TURUT MEMBANGUN INDONESIA, MENJAGA NEGERI

Korea Selatan Mengantisipasi Ledakan Nyamuk Malaria Akibat Perubahan Iklim

Nyamuk malaria

FSPTSI-KSPSI.com. Meskipun layanan kesehatannya sudah maju dan upaya yang gigih selama puluhan tahun, mencapai status “bebas malaria” masih sulit bagi Korea Selatan, terutama karena kedekatannya dengan Korea Utara yang terisolasi, tempat penyakit itu tersebar luas.

Korea Selatan mengeluarkan peringatan malaria secara nasional tahun ini, dan para ilmuwan mengatakan perubahan iklim, terutama musim semi yang lebih hangat dan curah hujan yang lebih tinggi, dapat membawa lebih banyak penyakit yang ditularkan nyamuk ke semenanjung kecuali kedua Korea, yang secara teknis masih berperang, bekerja sama.

Masalah utamanya adalah DMZ, wilayah tak bertuan selebar empat kilometer yang membentang sepanjang perbatasan sepanjang 250 kilometer (155 mil).

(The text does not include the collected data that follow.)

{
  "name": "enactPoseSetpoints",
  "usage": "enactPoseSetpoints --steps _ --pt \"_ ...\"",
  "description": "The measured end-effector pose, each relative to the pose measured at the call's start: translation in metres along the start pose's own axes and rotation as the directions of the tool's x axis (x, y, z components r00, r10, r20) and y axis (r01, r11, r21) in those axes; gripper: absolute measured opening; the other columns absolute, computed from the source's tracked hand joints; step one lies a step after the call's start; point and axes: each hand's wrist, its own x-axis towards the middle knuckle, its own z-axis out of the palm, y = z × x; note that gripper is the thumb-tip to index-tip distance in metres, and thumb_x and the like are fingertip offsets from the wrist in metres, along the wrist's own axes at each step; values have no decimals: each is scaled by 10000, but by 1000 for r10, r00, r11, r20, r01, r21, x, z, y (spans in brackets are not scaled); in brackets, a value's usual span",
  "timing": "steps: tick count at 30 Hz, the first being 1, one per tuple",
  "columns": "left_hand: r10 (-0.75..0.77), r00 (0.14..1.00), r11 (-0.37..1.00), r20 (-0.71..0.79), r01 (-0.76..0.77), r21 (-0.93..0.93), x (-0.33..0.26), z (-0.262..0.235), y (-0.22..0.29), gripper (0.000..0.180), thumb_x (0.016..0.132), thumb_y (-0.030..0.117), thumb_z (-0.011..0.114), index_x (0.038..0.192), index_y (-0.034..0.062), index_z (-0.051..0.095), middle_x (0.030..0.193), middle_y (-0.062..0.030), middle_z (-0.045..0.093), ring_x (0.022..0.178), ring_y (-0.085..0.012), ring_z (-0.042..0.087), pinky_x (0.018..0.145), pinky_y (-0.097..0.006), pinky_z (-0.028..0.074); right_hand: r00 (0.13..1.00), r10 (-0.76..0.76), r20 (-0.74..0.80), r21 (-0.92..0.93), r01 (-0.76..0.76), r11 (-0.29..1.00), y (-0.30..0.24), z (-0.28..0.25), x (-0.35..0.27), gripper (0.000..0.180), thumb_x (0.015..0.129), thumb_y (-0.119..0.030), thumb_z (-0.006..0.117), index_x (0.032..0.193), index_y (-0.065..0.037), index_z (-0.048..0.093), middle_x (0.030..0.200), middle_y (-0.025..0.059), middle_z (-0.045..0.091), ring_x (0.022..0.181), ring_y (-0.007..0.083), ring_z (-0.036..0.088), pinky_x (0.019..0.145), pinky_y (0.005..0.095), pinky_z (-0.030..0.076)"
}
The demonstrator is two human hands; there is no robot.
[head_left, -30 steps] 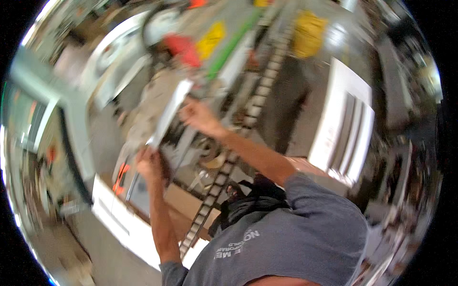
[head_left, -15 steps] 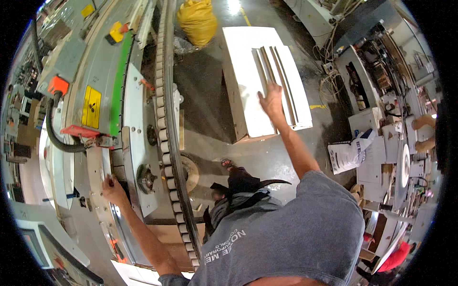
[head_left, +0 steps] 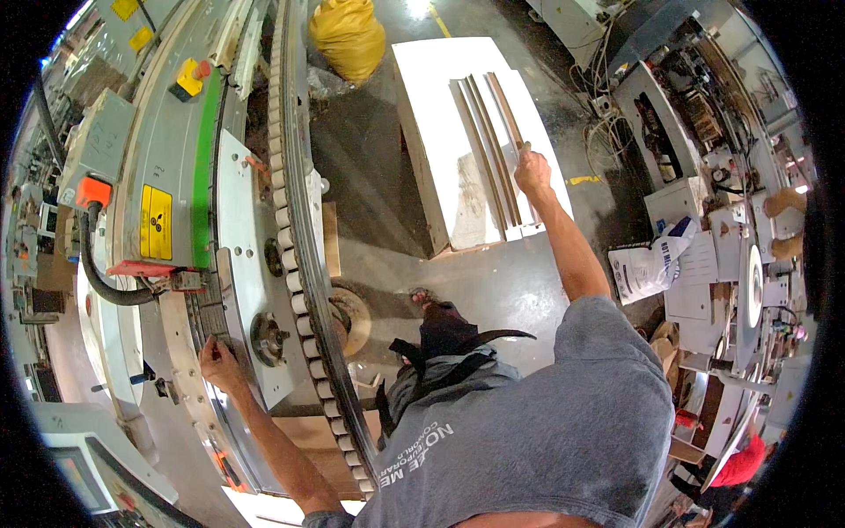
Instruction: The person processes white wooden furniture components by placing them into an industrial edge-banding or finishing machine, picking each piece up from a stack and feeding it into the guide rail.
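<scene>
My right hand point(head_left: 533, 172) is closed round the near part of a narrow brown-edged strip point(head_left: 505, 107), over a white-topped stack point(head_left: 422, 79). More long thin strips point(head_left: 489, 145) lie side by side on the stack, just left of that hand. At the machine on the left, my left hand point(head_left: 222, 366) rests by the dark feed track point(head_left: 209, 319), its fingers drawn together. Whatever is between those fingers, if anything, is too small to make out.
A roller rail point(head_left: 295, 282) runs between me and the machine point(head_left: 167, 132), with an emergency-stop box point(head_left: 189, 79) on top. A yellow sack point(head_left: 348, 40) stands at the far end. On the right are a white bag point(head_left: 650, 268), loose cables point(head_left: 607, 145) and a person in red point(head_left: 738, 462).
My right hand has moved right and closed on the rightmost strip, which now sits apart from the others. My left hand has shifted slightly nearer along the machine. The view has turned a little.
</scene>
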Motion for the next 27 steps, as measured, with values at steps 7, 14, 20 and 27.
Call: enactPoseSetpoints --steps 7,14,20,27 --pt "59 995 998 -84 -61 -17 -6 -7 0 219 858 66 659 1042 -50 690 941 -148 670 821 -239 651 699 -317 539 973 7 -232 85 13 996 7 -37 -4 575 831 -21 574 1348 150 391 906 219 651 799 332 615 733 354 527" --pt "406 860 900 309 -319 -296 -66 -44 211 616 820 363 698 1285 -3 527 1171 -211 601 1130 -357 550 976 -491 410 970 -167 177 951 -124 284 -138 -78 -132 315 892 -62 601 1164 83 540 885 128 660 770 166 629 693 327 557" --pt "429 868 899 250 -385 -207 -128 -50 186 633 762 188 734 1328 8 516 1253 -203 535 1126 -402 523 950 -524 395 749 -617 240 940 -338 -44 -276 -44 -284 237 894 -72 649 1079 55 574 955 141 678 878 203 668 770 324 560" --pt "102 994 994 -34 -103 -38 -206 -152 44 505 669 -75 740 1159 8 649 1126 -196 634 1010 -354 612 852 -409 509 85 -915 395 808 -506 302 -360 -42 -395 378 949 -83 569 1273 81 463 1099 129 609 939 181 625 835 328 559"
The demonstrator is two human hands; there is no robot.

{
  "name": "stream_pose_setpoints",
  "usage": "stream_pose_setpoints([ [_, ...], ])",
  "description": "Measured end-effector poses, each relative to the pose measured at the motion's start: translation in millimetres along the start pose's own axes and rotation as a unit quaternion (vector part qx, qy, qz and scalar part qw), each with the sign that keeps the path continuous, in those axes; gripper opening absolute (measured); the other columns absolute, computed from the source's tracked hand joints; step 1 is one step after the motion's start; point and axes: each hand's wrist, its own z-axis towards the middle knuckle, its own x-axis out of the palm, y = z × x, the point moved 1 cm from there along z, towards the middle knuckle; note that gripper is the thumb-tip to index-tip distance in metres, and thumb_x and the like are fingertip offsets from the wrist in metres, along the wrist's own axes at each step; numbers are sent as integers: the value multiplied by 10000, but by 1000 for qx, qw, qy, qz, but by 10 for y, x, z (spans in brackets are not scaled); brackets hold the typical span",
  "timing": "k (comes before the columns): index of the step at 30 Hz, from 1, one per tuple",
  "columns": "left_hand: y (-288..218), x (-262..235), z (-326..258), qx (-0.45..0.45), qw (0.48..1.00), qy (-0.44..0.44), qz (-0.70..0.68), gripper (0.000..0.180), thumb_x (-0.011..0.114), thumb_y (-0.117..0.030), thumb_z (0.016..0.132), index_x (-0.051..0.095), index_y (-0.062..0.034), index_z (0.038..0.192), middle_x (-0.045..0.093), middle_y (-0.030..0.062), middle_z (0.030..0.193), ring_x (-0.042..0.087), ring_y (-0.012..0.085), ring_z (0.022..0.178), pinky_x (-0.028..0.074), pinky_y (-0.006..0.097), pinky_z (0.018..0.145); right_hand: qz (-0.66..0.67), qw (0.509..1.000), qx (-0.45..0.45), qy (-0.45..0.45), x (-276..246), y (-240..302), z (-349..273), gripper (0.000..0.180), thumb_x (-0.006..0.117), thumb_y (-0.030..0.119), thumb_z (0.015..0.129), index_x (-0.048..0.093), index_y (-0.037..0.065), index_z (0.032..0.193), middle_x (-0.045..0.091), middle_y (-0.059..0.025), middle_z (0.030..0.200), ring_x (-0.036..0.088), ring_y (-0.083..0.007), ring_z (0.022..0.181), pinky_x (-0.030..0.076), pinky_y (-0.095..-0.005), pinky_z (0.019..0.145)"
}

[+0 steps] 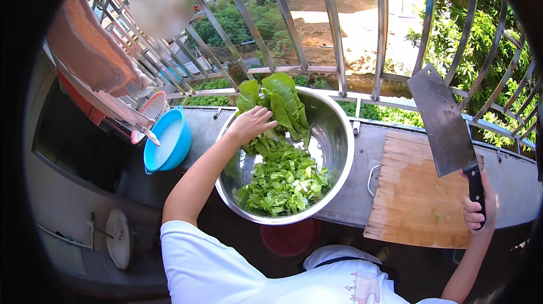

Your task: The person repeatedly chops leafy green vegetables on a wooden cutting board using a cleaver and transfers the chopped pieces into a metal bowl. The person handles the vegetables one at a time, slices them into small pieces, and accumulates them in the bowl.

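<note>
A large steel bowl (344, 176) stands on the ledge in front of me, with chopped lettuce (283, 182) heaped in its near half. Whole lettuce leaves (285, 103) rise against the bowl's far side. Over their stems rests my left hand (253, 124), its fingers curled onto the leaves; the fingertips are partly hidden among them. My right hand (479, 205) is wrapped round the black handle of a cleaver (444, 123). Its broad blade points up and away, above the far part of a wooden cutting board (421, 202) with small green bits on it.
Metal railing bars (334, 26) run along the far edge of the grey ledge (353, 191). At left are a blue basin (169, 140), a pinkish basin (153, 108) and hanging cloth (93, 49). Below the bowl sits a dark red tub (290, 238). Trees and ground lie beyond the bars.
</note>
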Motion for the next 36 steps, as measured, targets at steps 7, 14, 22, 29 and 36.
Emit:
stream_pose_setpoints([
  [7, -4, 15, -76, -14, 999, -36, -22, 309, 625, -100, 673, 589, -146, 977, 521, 53, 1088, 465, 206, 1051, 384, 299, 886, -1, 1000, -14, -9, -122, -11, -34, 542, 191, 603, 926, 319, 306, 1361, 331, 8, 518, 289, -68, 306, 251, -218, 261],
  [14, -6, -220, -101, -71, 992, -3, -100, 151, 649, -86, 651, 661, -114, 799, 514, 40, 1036, 459, 199, 1036, 406, 311, 831, 16, 1000, 1, -8, -121, -1, -18, 552, 189, 615, 920, 314, 310, 1362, 327, 10, 519, 274, -66, 304, 236, -215, 258],
  [22, 223, -608, -241, -210, 960, 31, -184, 205, 598, -33, 716, 537, -65, 909, 637, 104, 862, 603, 270, 894, 418, 379, 812, 23, 1000, -8, -7, -226, 55, -68, 548, 183, 618, 919, 301, 325, 1367, 325, 6, 520, 274, -68, 306, 234, -218, 257],
  [29, 376, -1698, -181, -313, 905, -14, -287, 270, 602, -118, 793, 531, -26, 1037, 621, 193, 909, 585, 367, 913, 453, 441, 767, 41, 999, -33, 11, -408, 137, -337, 547, 178, 594, 932, 292, 294, 1375, 343, -16, 532, 296, -82, 311, 252, -222, 263],
  [36, -481, -2922, 764, -154, 859, -109, -477, 233, 629, -76, 787, 554, 13, 989, 623, 139, 830, 594, 220, 756, 451, 334, 719, 61, 994, -76, 39, -721, 126, -791, 542, 195, 567, 944, 292, 256, 1377, 352, -13, 535, 313, -81, 316, 266, -212, 261],
])
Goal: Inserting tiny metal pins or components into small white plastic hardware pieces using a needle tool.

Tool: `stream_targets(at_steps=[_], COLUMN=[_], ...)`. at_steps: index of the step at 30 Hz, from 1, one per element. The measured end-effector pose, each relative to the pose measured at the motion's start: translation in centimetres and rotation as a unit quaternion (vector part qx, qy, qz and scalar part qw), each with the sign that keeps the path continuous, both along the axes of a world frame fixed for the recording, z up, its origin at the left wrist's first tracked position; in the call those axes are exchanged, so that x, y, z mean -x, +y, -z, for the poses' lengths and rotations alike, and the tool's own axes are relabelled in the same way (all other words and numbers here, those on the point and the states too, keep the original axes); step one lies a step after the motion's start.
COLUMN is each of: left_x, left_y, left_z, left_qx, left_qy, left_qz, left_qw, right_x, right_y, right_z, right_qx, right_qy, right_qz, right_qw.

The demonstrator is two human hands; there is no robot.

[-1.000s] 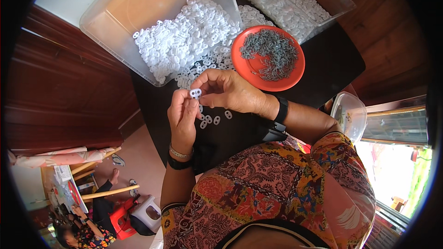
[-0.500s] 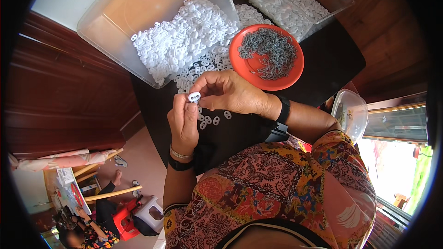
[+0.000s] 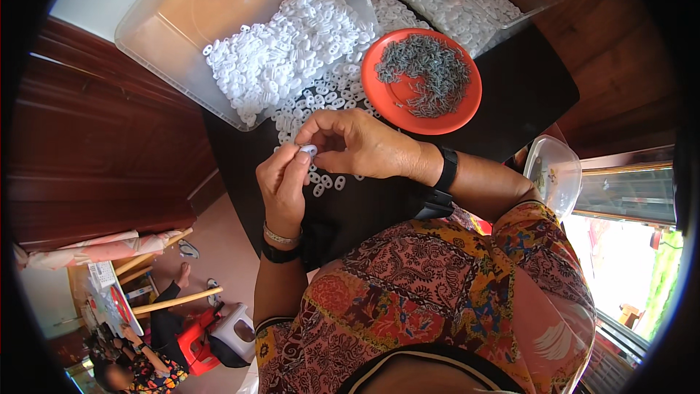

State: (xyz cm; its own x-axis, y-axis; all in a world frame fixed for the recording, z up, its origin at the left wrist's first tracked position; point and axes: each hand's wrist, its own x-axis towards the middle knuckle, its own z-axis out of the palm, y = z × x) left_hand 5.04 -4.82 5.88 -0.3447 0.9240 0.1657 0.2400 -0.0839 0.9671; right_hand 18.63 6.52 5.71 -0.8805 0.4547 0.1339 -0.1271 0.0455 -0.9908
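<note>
Between the thumb and fingers of my left hand [image 3: 283, 186] is a small white oval plastic piece with two holes [image 3: 310, 149]. My right hand [image 3: 372, 147] is curled close against it, index fingertip at the piece's top edge and thumb just to its right; whether a small part sits in this pinch is hidden. Several loose white two-hole pieces [image 3: 319, 190] lie on the dark tabletop [image 3: 372, 211] below my hands. Beyond my right hand stands an orange-red plate [image 3: 375, 98] heaped with small grey metal pins or screws [image 3: 445, 76].
A clear plastic bin [image 3: 157, 66] lies tipped at the far left, white pieces [image 3: 292, 51] spilling from it. Another clear bin [image 3: 536, 4] of white pieces stands at the far right. At lower left a person [image 3: 157, 365] sits near a red stool [image 3: 195, 343].
The white piece has turned from showing both holes to a more edge-on tilt. Both hands stay together, the left shifted slightly leftward.
</note>
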Motion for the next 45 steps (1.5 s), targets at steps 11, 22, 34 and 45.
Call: stream_targets(at_steps=[11,22,34,45], left_x=[-0.5,-1.3,-1.1,-0.7], left_y=[0.2,0.1,0.0,-0.1], left_z=[0.6,0.5,0.9,0.6], left_qx=[0.005,-0.003,0.002,-0.027], left_qy=[-0.098,-0.144,-0.124,-0.127], left_qz=[-0.047,-0.067,-0.064,-0.030], left_qw=[0.994,0.987,0.990,0.991], right_x=[0.1,0.1,-0.3,-0.5], right_y=[-0.2,-0.4,-0.5,-0.7], right_z=[0.2,0.4,-0.2,-0.3], right_qx=[0.080,0.075,-0.164,-0.233], right_qy=[0.019,0.034,0.008,0.059], right_qz=[-0.008,0.002,0.055,0.068], right_qw=[0.997,0.997,0.985,0.968])
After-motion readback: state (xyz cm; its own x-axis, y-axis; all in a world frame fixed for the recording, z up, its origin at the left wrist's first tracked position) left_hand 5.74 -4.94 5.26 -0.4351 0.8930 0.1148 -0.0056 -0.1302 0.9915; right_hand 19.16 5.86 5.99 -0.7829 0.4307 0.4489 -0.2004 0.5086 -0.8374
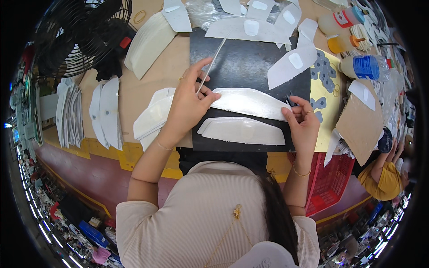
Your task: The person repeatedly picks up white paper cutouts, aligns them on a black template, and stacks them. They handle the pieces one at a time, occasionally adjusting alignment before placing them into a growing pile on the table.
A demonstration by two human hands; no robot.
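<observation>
A shiny white curved panel spans my two hands over a black work board. My left hand is closed, its thumb and finger pinching the panel's left end. A thin pale stick slants up between its fingers. At the panel's right end my right hand is closed too, gripping the edge. A small dark tool pokes out by its fingers; its kind is hidden. Below the held panel lie similar white panels, overlapping on the board. Beside my left wrist rests another stack of white panels.
Long white pieces with oval patches lie along the board's far side. A yellow sheet carries grey cut-outs. Bottles stand at right, a black fan far left. A red basket sits below the table.
</observation>
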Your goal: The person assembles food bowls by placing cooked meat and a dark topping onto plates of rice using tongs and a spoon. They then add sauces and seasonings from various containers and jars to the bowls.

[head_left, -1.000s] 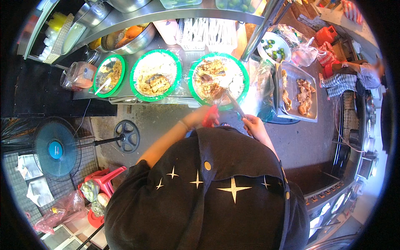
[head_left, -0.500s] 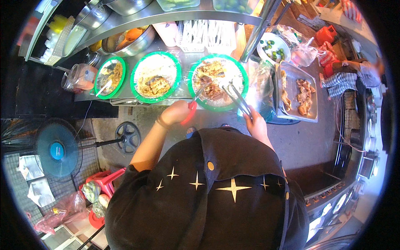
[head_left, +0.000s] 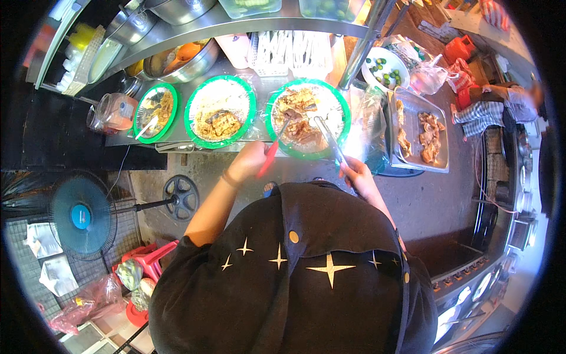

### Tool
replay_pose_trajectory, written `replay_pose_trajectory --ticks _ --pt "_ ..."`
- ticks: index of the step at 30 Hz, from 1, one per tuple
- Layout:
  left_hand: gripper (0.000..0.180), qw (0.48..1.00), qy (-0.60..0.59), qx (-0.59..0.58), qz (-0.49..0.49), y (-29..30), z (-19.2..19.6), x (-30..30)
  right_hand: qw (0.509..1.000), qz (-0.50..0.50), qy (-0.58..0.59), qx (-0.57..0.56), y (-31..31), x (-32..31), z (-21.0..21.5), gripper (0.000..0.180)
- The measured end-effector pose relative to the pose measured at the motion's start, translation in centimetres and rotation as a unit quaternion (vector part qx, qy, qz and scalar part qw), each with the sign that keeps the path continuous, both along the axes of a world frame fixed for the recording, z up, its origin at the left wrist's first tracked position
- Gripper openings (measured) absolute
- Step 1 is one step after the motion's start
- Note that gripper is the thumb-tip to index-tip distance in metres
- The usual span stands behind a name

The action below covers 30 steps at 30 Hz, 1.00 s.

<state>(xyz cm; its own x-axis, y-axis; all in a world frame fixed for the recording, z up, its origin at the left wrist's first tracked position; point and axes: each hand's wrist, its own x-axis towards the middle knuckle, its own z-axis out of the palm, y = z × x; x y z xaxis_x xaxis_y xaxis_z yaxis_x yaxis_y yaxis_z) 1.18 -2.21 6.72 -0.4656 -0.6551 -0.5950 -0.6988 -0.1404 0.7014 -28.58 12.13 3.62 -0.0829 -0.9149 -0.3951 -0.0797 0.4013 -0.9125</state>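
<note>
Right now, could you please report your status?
Left hand gripping red-handled scissors; right hand holding tongs. Tips over food on rightmost green-rimmed plate. Another plate close left.

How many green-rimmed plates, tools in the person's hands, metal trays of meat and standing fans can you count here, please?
Green-rimmed plates: 3
Red-handled tool, in the left hand: 1
Metal tongs, in the right hand: 1
Metal tray of meat: 1
Standing fan: 1
Total: 7

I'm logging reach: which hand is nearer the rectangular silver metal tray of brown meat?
Right. The right hand is left of the tray; the left hand is much farther to its left.
</note>
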Motion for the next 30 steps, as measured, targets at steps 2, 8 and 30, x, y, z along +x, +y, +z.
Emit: replay_pose_trajectory --ticks 2,8,30 --pt "0.021 0.997 0.045 -0.055 -0.025 1.3 0.2 0.1 0.994 -0.003 -0.107 0.028 -0.1 0.5 1.0 0.038" --pt "0.028 0.986 0.134 -0.098 0.005 4.3 0.4 -1.2 0.972 -0.032 -0.231 0.033 0.0 1.0 2.3 0.030" --pt "0.025 0.985 0.162 -0.060 -0.006 4.1 -0.5 -2.4 0.989 0.014 -0.145 -0.013 0.7 -0.8 2.3 0.034"
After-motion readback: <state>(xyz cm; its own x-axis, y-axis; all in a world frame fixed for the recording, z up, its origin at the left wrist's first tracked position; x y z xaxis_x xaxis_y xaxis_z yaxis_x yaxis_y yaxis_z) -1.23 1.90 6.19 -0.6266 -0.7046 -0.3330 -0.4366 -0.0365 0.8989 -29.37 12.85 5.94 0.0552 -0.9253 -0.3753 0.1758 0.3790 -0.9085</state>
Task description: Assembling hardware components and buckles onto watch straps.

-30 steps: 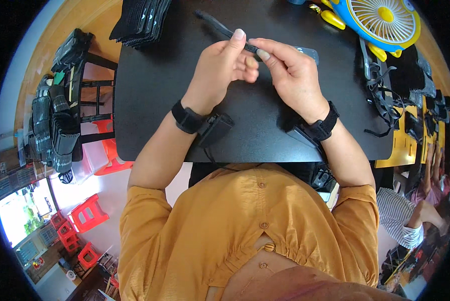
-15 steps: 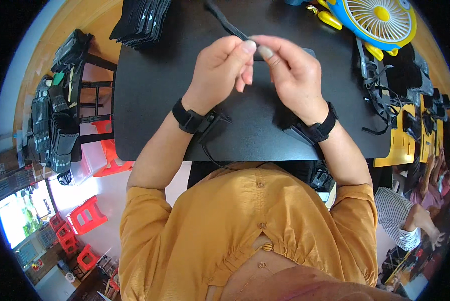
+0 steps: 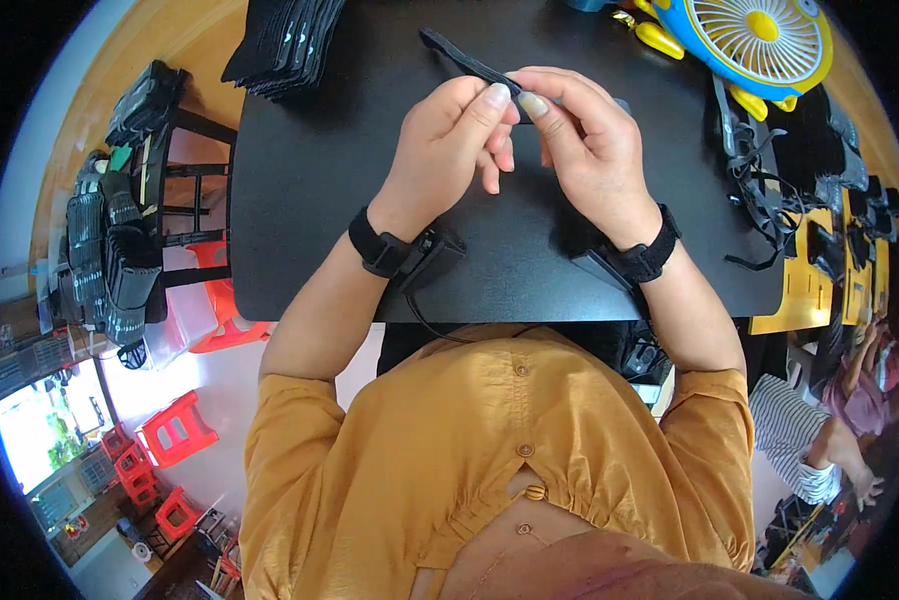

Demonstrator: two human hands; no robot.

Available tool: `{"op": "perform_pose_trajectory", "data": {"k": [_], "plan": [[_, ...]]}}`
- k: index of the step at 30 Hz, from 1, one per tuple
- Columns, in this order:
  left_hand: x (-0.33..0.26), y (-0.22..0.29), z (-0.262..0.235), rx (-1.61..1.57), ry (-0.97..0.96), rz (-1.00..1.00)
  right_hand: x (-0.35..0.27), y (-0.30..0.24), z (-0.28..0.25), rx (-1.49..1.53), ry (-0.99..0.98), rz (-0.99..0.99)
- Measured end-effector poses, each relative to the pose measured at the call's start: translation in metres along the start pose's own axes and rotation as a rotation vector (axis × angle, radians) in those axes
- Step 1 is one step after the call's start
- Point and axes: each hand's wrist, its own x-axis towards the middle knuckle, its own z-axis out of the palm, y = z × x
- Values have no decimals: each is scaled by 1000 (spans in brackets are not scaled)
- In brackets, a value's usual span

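The person holds a black strap (image 3: 469,65) above the black counter (image 3: 309,200), both hands raised just over its far half. The left hand (image 3: 449,140) pinches the strap between thumb and forefinger; the right hand (image 3: 589,140) meets it fingertip to fingertip, its grip pressed together on the same short stretch. The strap's free end trails up and left, touching or nearly touching the counter; which cannot be told.

The likely trouble is a slip: the pinch is small and at the tips, so a tug could pull the strap free. It is black on black, so it would be hard to spot once dropped. The fan (image 3: 759,40) and the tangle of straps (image 3: 759,190) lie near the right hand, and a wide sweep could snag them.
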Motion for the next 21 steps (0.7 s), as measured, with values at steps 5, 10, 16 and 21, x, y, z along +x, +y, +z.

Zona demiliterisasi ditutupi hutan lebat dan lahan basah, dan sebagian besar tidak dikunjungi oleh manusia sejak dibuat setelah gencatan senjata tahun 1953 yang mengakhiri permusuhan Perang Korea.

Daerah perbatasan yang ditambang dengan ketat itu telah menjadi tempat perlindungan ekologis bagi spesies langka — seekor beruang hitam Asia difoto pada tahun 2018 — dan para ilmuwan mengatakan bahwa daerah itu juga merupakan tempat berkembang biak yang ideal bagi nyamuk, termasuk pembawa malaria yang dapat terbang sejauh 12 kilometer.

DMZ memiliki air yang tergenang ditambah “banyak hewan liar yang menjadi sumber darah bagi nyamuk untuk bertelur”, kata Kim Hyun-woo, seorang ilmuwan staf di Badan Pengendalian dan Pencegahan Penyakit Korea di Seoul.

DMZ memiliki genangan air ditambah ‘banyak hewan liar yang menjadi sumber darah bagi nyamuk untuk dimakan’, kata Kim Hyun-woo dari Badan Pengendalian dan Pencegahan Penyakit Korea
DMZ memiliki genangan air ditambah ‘banyak hewan liar yang menjadi sumber darah bagi nyamuk untuk dimakan’, kata Kim Hyun-woo dari Badan Pengendalian dan Pencegahan Penyakit Korea


Korea Selatan pernah percaya bahwa mereka telah memberantas malaria, tetapi pada tahun 1993 seorang tentara yang bertugas di DMZ ditemukan telah terinfeksi, dan penyakit tersebut terus berlanjut sejak saat itu, dengan kasus meningkat hampir 80 persen tahun lalu menjadi 747, dari 420 pada tahun 2022.

“DMZ bukanlah area yang dapat dilakukan pengendalian hama,” kata Kim Dong-gun, seorang profesor biologi lingkungan di Universitas Sahmyook di Seoul, kepada AFP.

Seiring bertambahnya populasi nyamuk, semakin banyak pembawa malaria yang “memakan tentara di wilayah perbatasan, yang menyebabkan terjadinya kasus malaria terus-menerus di sana”, katanya.

Otoritas kesehatan Korea Selatan telah memasang 76 alat pelacak nyamuk di seluruh negeri, termasuk di area utama dekat DMZ.